Saat masa kanak-kanak, Bayang sering mengenakan pakaian ibunya saat beliau pergi. Panjang rok ibunya melebihi ukuran tubuhnya. Ibu yang  ia rindu. Kini Bayang berada dalam pakaian Candi. Apa yang dilakukan Candi jika dia melihatnya memakai pakaian miliknya? Pakaian itu kemudian dilepasnya. Ia mengambil semua pakaian yang dijemur itu dan mulai melipatnya satu persatu.

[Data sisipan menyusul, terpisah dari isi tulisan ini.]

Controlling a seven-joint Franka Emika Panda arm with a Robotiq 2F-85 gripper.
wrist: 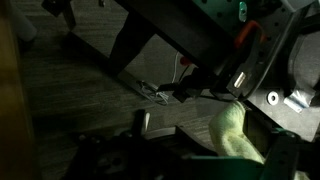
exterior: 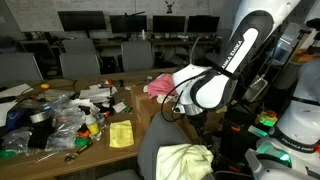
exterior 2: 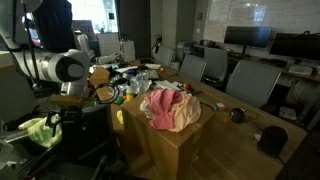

Bayang meninggalkan rumah dengan memakai pakaian Salim. Perasaan senang mulai menghiburnya saat ia berjalan dengan pakaian orang lain. Ia tidak jadi pergi ke pasar dan malah mejeng di sebuah halte bis. Segera ia lepas pakaian Salim dan menggantinya dengan pakaian Candi.
Bayang menyetop taksi yang membawanya ke kampung di bantaran sungai yang baru saja digusur itu. Sebagian orang sempat memandang kehadiran Bayang di kampung yang telah tergusur itu. Sebagian penduduk mulai memasang tenda untuk tidur nanti malam. Beberapa warga tampak sedang berkumpul membicarakan nasib anak-anak mereka.
Bayang melihat Neneng duduk bersandar di sebuah tembok sisa gusuran. Ia kehilangan tas berisi perhiasan beserta surat gadaian TV saat trantib merubuhkan kamar kontrakannya. Neneng mulai mengeluarkan uneg-unegnya kepada Bayang.
Pagi harinya Bayang kembali datang ke kampung yang telah tergusur itu dengan memakai pakaian Jejak. Ia melihat Candi di antara ibu-ibu. Saat itu Candi sedang mewawancarai seorang ibu. Ia melewati Candi yang tak mengenalinya. Ia kembali menuju ke rumah Candi. Ia masuk ke bagian dalam rumah. Tiba-tiba pintu berusaha dibuka dari luar. Karena dikunci, Bayang harus segera membukanya karena mungkin yang datang adalah Candi. Ia membuka pintu, membuat Candi terkejut. Candi tidak tahu siapa Bayang sehingga ia mengenalkan dirinya pada Candi bahwa ia adalah temannya Jejak. Setelah beberapa waktu membicarakan tentang Jejak, ia merasa tidak punya alasan lagi untuk berlama-lama di rumah Candi. Kemudian ia pamit. Bayang merasa Candi kurang menyukai kehadirannya.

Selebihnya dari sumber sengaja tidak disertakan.